Task objective.
Reproduce the data that follows in its entirety, character for character.

Excerpted records.
- Opening Delimiter -

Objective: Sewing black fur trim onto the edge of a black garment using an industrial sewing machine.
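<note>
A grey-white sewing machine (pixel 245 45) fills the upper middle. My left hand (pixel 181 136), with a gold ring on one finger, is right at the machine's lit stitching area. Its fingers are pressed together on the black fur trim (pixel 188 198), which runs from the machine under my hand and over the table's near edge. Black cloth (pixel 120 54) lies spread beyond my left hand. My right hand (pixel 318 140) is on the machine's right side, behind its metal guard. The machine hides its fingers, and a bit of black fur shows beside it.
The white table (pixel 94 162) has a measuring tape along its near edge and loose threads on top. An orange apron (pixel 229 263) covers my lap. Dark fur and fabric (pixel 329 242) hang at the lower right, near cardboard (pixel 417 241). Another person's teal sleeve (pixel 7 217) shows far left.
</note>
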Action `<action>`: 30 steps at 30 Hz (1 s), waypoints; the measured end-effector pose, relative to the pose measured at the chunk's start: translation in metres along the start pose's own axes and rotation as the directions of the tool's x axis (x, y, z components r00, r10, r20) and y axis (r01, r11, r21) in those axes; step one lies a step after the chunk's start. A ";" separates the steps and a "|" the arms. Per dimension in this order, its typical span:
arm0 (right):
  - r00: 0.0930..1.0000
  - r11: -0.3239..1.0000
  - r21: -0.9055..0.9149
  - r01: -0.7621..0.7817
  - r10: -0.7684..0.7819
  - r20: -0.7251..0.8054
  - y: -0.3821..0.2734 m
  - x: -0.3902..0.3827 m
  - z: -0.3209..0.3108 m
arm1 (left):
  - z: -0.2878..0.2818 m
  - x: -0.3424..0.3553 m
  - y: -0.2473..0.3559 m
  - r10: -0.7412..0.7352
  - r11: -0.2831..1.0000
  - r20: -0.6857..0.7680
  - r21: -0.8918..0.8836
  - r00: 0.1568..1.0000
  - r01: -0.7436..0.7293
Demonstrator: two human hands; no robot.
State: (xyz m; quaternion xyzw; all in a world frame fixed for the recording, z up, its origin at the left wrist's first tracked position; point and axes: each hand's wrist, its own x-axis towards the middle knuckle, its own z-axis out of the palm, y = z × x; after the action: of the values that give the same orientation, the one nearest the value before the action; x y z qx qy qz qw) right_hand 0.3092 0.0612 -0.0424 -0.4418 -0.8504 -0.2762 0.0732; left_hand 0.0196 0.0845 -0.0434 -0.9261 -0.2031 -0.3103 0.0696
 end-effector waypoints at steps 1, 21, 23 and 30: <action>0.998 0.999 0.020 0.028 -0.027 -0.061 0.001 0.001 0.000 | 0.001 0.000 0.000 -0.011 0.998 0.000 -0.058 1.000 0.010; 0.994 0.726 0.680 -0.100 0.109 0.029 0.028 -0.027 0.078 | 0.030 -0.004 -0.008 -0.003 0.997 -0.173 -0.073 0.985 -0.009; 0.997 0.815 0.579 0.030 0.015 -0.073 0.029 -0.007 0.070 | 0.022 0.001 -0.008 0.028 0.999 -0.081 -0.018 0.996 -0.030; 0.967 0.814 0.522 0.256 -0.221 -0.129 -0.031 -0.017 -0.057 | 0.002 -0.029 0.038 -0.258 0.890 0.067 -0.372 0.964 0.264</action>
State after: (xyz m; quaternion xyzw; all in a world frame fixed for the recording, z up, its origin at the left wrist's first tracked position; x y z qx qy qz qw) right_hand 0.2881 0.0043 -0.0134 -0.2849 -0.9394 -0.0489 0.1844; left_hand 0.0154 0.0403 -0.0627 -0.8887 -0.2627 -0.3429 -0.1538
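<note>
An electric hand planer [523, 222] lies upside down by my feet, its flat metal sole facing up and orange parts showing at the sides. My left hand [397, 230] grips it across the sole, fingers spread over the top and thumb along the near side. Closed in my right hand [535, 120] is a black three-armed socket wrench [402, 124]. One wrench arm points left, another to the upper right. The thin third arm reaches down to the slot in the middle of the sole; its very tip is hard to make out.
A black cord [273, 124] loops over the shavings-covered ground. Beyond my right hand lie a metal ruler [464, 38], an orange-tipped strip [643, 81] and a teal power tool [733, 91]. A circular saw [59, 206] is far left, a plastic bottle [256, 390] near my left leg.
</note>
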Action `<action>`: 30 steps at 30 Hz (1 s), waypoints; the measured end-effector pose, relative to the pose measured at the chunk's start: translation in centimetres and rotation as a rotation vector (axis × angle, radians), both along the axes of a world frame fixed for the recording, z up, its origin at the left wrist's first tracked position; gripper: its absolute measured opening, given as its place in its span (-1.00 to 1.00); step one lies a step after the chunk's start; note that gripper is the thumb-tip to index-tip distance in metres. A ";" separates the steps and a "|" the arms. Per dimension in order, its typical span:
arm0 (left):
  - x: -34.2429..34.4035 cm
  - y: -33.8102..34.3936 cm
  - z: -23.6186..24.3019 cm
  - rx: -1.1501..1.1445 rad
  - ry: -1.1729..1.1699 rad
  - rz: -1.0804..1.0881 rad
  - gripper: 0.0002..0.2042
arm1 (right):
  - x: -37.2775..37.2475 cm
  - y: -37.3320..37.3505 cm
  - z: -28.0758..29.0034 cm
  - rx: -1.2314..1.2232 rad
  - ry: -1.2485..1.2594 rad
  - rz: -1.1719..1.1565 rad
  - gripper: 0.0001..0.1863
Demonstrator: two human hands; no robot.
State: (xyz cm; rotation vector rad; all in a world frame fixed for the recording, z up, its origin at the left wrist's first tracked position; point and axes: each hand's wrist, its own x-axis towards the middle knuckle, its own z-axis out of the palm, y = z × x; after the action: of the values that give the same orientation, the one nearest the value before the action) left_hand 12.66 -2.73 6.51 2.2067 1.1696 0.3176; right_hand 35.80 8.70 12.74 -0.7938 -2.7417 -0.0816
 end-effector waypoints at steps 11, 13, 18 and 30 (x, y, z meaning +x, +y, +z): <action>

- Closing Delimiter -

Finished task.
Objective: Sewing black fur trim onto the edge of a black garment using an industrial sewing machine.
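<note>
A grey-white sewing machine (pixel 245 45) fills the upper middle. My left hand (pixel 181 136), with a gold ring on one finger, is right at the machine's lit stitching area. Its fingers are pressed together on the black fur trim (pixel 188 198), which runs from the machine under my hand and over the table's near edge. Black cloth (pixel 120 54) lies spread beyond my left hand. My right hand (pixel 318 140) is on the machine's right side, behind its metal guard. The machine hides its fingers, and a bit of black fur shows beside it.
The white table (pixel 94 162) has a measuring tape along its near edge and loose threads on top. An orange apron (pixel 229 263) covers my lap. Dark fur and fabric (pixel 329 242) hang at the lower right, near cardboard (pixel 417 241). Another person's teal sleeve (pixel 7 217) shows far left.
</note>
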Action `<action>`: 30 steps at 30 Hz (1 s), waypoints; the measured end-effector pose, relative to the pose measured at the chunk's start: translation in metres along the start pose's own axes and rotation as the directions of the tool's x axis (x, y, z components r00, r10, r20) and y axis (r01, r11, r21) in those axes; step one lies a step after the chunk's start. A ";" separates the steps and a "|" the arms. Per dimension in this order, its typical span:
arm0 (right):
  - r00: 0.0930..1.0000
  - r11: -0.3239..1.0000
  - r21: -0.9055..0.9149
  - r01: -0.7621..0.7817
  - r10: -0.7684..0.7819
  - r20: -0.7251..0.8054
  - y: -0.3821..0.2734 m
  - x: -0.3902..0.3827 m
  - z: -0.3209..0.3108 m
arm1 (left):
  - z: -0.2878..0.2818 m
  - x: -0.3424..0.3553 m
  - y: -0.2473..0.3559 m
  - r10: -0.7412..0.7352
  - r11: -0.2831..1.0000
  - r20: -0.6857..0.7680
  - r21: -0.8918..0.8836
  - r00: 0.1568..1.0000
  - r01: -0.7436..0.7293
Demonstrator: two human hands; no robot.
State: (xyz m; quaternion xyzw; all in a world frame fixed for the recording, z up, its origin at the left wrist's first tracked position; point and axes: each hand's wrist, its own x-axis towards the middle knuckle, its own z-axis out of the palm, y = z × x; after the action: of the values that give the same orientation, the one nearest the value before the action; x y z qx qy qz qw) right_hand 0.3092 0.0612 -0.0424 -0.4418 -0.8504 -0.2762 0.0732; left_hand 0.0196 0.0845 -0.0434 -0.9261 -0.2031 -0.3103 0.0696
 end-effector waypoints at steps 1, 21, 23 and 30: <action>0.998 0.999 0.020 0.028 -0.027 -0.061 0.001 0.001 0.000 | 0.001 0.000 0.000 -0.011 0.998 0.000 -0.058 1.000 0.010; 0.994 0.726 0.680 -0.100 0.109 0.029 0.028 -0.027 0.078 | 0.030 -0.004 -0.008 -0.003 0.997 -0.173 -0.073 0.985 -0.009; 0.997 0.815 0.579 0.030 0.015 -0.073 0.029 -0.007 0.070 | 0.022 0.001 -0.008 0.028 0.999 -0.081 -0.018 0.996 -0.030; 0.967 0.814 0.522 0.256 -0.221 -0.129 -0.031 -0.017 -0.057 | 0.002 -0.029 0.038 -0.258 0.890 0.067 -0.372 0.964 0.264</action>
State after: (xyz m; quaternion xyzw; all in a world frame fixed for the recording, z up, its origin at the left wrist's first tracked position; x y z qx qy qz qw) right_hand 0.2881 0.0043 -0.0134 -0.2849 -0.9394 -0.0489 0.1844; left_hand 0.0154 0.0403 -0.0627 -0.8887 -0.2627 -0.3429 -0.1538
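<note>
An electric hand planer [523, 222] lies upside down by my feet, its flat metal sole facing up and orange parts showing at the sides. My left hand [397, 230] grips it across the sole, fingers spread over the top and thumb along the near side. Closed in my right hand [535, 120] is a black three-armed socket wrench [402, 124]. One wrench arm points left, another to the upper right. The thin third arm reaches down to the slot in the middle of the sole; its very tip is hard to make out.
A black cord [273, 124] loops over the shavings-covered ground. Beyond my right hand lie a metal ruler [464, 38], an orange-tipped strip [643, 81] and a teal power tool [733, 91]. A circular saw [59, 206] is far left, a plastic bottle [256, 390] near my left leg.
</note>
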Action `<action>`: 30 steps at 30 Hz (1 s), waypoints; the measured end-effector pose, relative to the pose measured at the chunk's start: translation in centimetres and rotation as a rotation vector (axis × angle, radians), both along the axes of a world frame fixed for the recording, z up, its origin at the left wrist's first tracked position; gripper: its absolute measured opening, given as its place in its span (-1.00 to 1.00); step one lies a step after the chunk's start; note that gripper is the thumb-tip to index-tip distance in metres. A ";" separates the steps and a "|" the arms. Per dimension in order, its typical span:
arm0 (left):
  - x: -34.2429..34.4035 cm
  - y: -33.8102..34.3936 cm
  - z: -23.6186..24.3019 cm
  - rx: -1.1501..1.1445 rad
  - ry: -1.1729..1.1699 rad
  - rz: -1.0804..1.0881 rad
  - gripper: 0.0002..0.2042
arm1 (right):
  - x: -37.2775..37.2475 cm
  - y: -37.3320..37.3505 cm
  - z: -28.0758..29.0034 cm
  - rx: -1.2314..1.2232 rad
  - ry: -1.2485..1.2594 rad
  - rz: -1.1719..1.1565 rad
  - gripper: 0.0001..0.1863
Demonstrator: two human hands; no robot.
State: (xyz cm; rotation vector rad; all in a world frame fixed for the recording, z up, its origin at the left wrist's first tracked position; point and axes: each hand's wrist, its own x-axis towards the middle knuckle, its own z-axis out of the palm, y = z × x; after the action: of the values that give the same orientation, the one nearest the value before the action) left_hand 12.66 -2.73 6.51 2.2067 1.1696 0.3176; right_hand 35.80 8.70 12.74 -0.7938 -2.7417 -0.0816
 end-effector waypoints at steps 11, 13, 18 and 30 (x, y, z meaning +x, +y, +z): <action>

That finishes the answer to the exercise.